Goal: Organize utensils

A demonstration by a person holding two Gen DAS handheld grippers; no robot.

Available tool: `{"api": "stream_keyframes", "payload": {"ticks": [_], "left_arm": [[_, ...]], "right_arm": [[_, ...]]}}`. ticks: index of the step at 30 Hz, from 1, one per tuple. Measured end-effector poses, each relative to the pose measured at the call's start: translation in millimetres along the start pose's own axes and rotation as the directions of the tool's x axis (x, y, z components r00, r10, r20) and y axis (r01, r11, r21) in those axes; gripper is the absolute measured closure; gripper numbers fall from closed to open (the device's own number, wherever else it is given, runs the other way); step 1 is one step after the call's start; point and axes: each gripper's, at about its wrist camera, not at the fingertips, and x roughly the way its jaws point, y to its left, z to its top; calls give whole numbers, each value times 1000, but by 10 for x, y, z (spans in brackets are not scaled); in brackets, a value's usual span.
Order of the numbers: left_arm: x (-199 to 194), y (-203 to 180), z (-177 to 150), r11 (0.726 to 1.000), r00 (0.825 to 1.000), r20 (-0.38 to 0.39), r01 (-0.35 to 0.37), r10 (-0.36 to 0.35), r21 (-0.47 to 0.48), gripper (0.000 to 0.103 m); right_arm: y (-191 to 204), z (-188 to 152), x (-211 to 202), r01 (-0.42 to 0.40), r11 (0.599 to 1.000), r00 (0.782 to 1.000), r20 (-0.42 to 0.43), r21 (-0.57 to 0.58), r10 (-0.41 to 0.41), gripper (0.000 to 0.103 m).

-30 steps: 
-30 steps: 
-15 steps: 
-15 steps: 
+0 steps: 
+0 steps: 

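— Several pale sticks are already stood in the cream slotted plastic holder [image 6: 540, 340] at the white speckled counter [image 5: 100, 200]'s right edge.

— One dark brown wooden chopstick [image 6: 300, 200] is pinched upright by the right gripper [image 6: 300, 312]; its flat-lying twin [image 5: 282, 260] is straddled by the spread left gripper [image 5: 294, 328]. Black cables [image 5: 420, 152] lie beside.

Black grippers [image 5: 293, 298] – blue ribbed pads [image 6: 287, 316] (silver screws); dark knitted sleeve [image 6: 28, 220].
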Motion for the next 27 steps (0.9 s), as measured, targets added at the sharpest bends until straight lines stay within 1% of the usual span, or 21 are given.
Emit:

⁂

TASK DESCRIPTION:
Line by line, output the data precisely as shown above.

RESULT OF THIS EXERCISE:
Goal: Organize utensils

A demonstration by a person holding two Gen DAS handheld grippers; no robot.

Available tool: `{"api": "stream_keyframes", "payload": {"ticks": [_], "left_arm": [[_, ...]], "right_arm": [[_, ...]]}}`. ticks: index of the step at 30 Hz, from 1, one per tuple. Measured end-effector poses, each relative to the pose measured at the call's start: translation in millimetres along the start pose's own axes and rotation as the directions of the tool's x axis (x, y, z components r00, r10, r20) and y axis (r01, r11, r21) in those axes; gripper is the absolute measured closure; gripper numbers fall from closed to open (the device's own number, wherever else it is given, runs the other way); step 1 is one step after the call's start; point and axes: each gripper's, at about its wrist camera, not at the fingertips, and x roughly the way its jaws point, y to its left, z to its top; calls give whole numbers, each value times 1000, but by 10 for x, y, z (spans in brackets are not scaled); in brackets, a value's usual span.
Order of the numbers: left_arm: x (-199 to 194), y (-203 to 180), z (-177 to 150), r11 (0.726 to 1.000), r00 (0.825 to 1.000), r20 (-0.38 to 0.39), r01 (-0.35 to 0.37), r10 (-0.36 to 0.35), r21 (-0.47 to 0.48), gripper (0.000 to 0.103 m); right_arm: y (-191 to 204), z (-188 to 152), x (-211 to 202), r01 (-0.42 to 0.40), r11 (0.599 to 1.000), r00 (0.782 to 1.000), r20 (-0.42 to 0.43), r21 (-0.57 to 0.58), r10 (-0.41 to 0.41), gripper (0.000 to 0.103 m).

-30 steps: 
-30 steps: 
-15 steps: 
-15 steps: 
+0 steps: 
+0 steps: 

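— Several pale sticks are already stood in the cream slotted plastic holder [image 6: 540, 340] at the white speckled counter [image 5: 100, 200]'s right edge.

— One dark brown wooden chopstick [image 6: 300, 200] is pinched upright by the right gripper [image 6: 300, 312]; its flat-lying twin [image 5: 282, 260] is straddled by the spread left gripper [image 5: 294, 328]. Black cables [image 5: 420, 152] lie beside.

Black grippers [image 5: 293, 298] – blue ribbed pads [image 6: 287, 316] (silver screws); dark knitted sleeve [image 6: 28, 220].
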Motion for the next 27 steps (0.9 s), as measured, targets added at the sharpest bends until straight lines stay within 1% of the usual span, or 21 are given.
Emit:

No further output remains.